= Work order =
Check each line below for the word "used" and give the count alone.

======== Data to use

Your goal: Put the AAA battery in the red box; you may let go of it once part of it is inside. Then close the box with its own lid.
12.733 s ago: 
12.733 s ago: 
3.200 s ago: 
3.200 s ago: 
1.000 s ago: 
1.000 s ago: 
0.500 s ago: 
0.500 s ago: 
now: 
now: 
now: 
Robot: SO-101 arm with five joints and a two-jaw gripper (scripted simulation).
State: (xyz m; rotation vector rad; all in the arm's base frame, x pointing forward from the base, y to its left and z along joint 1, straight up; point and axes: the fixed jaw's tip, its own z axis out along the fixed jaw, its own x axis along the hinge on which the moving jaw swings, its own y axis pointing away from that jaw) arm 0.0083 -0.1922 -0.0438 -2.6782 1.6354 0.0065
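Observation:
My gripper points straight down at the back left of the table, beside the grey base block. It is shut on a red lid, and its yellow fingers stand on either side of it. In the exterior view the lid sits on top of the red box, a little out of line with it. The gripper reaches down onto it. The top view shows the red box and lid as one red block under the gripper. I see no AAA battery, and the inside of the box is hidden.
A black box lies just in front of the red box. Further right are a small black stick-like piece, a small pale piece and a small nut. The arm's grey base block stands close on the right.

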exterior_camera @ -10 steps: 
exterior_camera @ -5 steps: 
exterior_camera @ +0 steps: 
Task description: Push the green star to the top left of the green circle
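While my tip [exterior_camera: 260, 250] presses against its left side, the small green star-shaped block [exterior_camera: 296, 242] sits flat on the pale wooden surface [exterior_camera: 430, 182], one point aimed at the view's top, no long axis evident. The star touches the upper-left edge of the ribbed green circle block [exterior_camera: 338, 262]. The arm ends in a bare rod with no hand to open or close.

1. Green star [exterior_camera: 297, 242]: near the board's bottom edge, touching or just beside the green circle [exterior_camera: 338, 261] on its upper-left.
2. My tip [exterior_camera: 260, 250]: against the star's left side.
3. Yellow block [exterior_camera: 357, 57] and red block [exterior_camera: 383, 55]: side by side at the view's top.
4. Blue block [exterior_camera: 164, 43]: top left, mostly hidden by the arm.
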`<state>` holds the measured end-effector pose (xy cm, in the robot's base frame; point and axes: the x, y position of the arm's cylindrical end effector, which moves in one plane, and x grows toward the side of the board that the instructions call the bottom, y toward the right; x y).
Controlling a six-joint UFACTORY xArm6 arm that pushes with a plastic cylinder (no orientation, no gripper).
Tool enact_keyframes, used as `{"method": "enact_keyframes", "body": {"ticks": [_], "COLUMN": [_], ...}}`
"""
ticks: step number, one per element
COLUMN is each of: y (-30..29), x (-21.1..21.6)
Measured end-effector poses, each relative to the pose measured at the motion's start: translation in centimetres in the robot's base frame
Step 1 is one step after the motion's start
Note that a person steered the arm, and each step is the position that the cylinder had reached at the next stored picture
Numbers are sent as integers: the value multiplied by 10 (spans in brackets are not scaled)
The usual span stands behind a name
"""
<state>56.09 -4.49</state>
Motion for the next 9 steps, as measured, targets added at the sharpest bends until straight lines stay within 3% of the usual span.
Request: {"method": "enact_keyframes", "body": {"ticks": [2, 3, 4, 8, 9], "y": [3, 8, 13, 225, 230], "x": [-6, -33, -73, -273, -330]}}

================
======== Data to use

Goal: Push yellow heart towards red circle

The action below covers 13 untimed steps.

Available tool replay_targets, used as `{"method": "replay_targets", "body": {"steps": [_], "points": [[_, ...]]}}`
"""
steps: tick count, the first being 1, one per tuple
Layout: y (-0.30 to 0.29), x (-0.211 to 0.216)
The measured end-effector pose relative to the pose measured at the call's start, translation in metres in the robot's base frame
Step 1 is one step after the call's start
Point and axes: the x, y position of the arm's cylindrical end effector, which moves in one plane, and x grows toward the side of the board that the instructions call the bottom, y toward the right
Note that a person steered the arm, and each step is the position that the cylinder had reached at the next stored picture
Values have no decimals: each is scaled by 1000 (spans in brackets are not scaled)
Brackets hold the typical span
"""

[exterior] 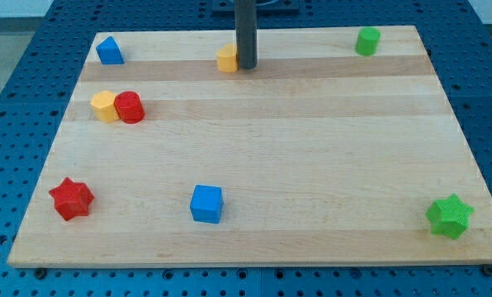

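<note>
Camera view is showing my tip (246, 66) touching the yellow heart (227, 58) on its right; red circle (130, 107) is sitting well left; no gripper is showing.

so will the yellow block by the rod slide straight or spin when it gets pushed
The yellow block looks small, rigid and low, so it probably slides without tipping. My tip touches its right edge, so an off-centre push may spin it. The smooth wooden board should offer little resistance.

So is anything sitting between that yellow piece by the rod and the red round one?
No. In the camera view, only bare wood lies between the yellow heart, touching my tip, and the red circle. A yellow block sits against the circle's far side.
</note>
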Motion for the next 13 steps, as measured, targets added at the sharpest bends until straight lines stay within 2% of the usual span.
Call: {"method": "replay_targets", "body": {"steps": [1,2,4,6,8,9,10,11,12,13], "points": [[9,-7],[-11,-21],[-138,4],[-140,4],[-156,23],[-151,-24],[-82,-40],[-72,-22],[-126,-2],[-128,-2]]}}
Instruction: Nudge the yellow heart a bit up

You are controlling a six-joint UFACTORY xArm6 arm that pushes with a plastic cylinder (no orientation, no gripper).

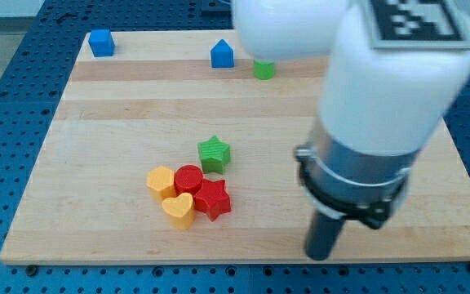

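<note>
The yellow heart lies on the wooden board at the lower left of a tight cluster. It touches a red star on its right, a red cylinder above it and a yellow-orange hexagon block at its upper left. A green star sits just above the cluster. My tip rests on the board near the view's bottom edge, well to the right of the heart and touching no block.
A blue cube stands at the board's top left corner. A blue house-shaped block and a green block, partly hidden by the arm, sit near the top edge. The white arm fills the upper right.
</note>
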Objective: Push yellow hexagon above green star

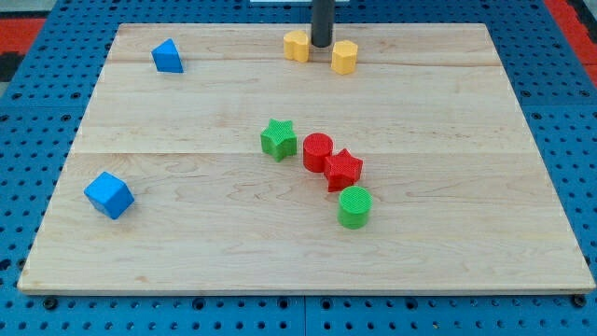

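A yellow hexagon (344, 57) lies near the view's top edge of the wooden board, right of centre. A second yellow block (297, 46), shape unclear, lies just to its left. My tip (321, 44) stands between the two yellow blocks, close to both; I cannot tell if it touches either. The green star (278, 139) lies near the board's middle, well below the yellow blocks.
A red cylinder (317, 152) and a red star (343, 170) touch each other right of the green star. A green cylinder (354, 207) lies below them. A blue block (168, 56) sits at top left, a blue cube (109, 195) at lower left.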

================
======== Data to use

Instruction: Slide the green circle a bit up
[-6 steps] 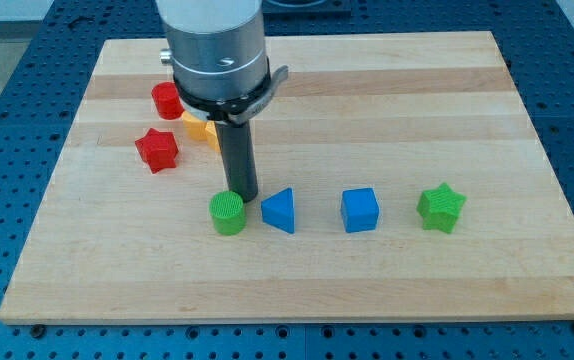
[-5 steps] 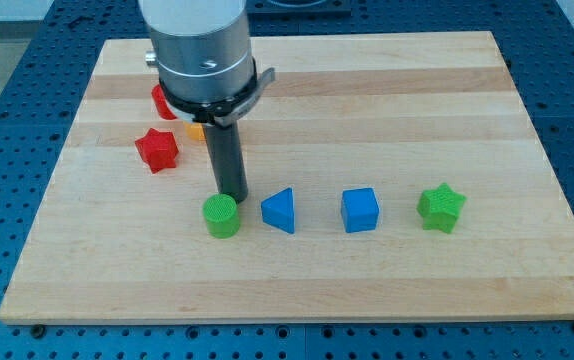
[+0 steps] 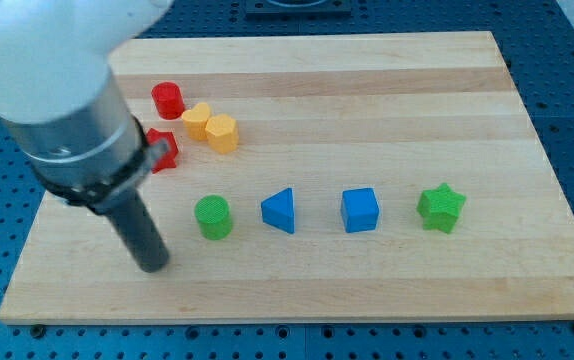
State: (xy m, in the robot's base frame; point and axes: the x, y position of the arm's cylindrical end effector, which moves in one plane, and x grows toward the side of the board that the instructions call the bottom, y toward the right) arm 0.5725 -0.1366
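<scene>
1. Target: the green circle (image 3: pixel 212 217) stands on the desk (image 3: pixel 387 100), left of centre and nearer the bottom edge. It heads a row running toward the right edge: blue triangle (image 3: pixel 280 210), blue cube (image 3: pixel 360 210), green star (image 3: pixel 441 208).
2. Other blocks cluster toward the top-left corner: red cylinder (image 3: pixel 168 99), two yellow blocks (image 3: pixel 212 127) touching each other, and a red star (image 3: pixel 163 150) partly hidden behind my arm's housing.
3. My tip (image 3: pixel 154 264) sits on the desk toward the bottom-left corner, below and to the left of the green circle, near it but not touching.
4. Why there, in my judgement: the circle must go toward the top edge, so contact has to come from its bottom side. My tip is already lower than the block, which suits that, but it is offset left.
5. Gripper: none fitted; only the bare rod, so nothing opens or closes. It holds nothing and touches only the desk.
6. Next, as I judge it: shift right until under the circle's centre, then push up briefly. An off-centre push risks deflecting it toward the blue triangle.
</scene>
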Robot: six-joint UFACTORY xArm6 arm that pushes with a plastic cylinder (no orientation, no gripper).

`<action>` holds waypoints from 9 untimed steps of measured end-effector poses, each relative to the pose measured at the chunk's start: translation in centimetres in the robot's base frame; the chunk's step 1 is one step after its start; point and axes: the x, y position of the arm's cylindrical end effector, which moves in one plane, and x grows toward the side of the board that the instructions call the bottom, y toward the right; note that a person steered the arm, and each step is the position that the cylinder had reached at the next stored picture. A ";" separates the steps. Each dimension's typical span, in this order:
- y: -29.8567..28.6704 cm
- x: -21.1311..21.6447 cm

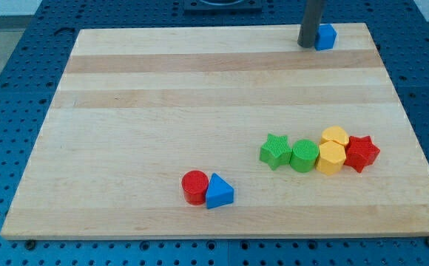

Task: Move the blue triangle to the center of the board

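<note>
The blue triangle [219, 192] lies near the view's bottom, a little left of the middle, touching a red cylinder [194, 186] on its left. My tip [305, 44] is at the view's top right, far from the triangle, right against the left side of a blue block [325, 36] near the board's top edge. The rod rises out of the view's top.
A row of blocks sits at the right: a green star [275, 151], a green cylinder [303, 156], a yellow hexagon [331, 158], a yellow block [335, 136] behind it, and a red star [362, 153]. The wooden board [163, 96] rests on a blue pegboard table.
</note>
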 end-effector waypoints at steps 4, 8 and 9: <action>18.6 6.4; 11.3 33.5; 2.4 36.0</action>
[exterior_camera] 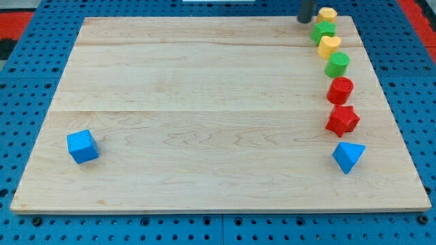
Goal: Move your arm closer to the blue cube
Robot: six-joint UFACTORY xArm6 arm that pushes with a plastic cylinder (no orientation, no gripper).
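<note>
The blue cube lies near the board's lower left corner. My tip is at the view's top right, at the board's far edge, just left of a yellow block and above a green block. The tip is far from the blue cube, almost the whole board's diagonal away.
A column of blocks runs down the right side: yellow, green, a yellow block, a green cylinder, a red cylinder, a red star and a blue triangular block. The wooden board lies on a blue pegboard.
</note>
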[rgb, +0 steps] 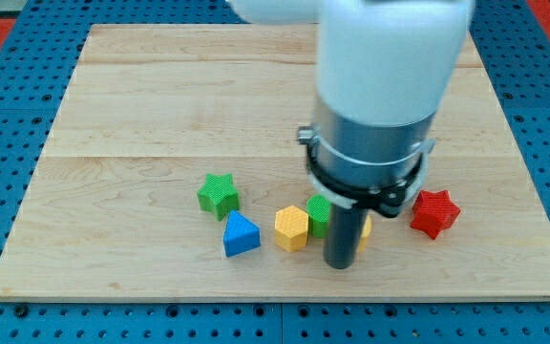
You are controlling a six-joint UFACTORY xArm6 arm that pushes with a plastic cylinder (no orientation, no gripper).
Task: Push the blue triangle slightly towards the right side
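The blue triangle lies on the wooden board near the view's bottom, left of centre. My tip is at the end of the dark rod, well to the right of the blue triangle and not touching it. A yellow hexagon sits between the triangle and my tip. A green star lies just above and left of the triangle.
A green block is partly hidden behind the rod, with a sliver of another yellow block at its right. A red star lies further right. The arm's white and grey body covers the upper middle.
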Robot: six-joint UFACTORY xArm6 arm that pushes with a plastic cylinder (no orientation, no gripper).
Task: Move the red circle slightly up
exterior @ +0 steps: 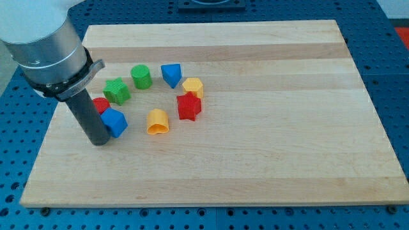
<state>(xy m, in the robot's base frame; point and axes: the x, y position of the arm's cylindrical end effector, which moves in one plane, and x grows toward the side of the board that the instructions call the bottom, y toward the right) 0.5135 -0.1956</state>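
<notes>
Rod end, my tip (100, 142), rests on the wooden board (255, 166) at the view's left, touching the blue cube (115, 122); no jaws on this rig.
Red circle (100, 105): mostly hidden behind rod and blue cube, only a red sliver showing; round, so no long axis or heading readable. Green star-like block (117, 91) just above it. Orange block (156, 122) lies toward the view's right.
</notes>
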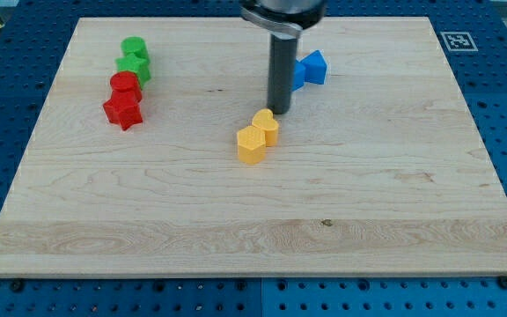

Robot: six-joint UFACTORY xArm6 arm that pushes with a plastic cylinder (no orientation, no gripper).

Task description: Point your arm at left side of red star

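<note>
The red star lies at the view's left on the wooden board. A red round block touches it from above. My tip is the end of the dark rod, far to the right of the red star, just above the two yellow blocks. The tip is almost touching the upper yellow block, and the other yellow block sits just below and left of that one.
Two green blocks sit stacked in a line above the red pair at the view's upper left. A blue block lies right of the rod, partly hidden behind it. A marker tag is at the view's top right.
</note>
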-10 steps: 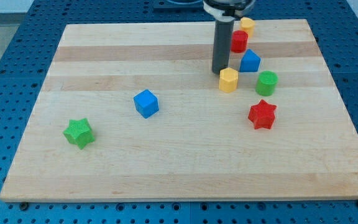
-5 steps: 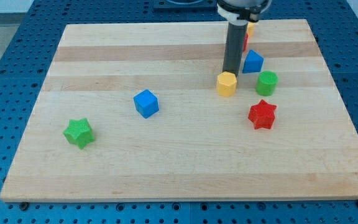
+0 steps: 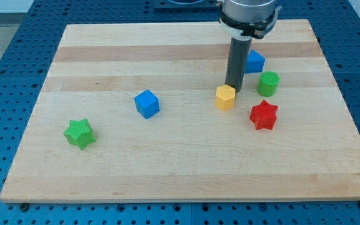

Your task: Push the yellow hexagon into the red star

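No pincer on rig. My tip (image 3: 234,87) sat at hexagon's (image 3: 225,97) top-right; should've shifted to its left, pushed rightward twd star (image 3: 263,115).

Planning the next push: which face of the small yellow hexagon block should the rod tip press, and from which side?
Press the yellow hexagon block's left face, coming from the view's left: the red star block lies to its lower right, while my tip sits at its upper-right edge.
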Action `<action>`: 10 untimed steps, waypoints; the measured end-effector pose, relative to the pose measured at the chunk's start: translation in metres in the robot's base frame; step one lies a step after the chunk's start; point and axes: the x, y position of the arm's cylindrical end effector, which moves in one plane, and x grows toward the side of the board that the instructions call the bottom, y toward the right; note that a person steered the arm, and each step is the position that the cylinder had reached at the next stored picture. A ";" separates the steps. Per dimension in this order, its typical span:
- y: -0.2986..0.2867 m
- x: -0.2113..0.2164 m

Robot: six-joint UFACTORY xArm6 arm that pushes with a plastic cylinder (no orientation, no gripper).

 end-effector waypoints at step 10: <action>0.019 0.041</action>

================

= Output for this exercise =
2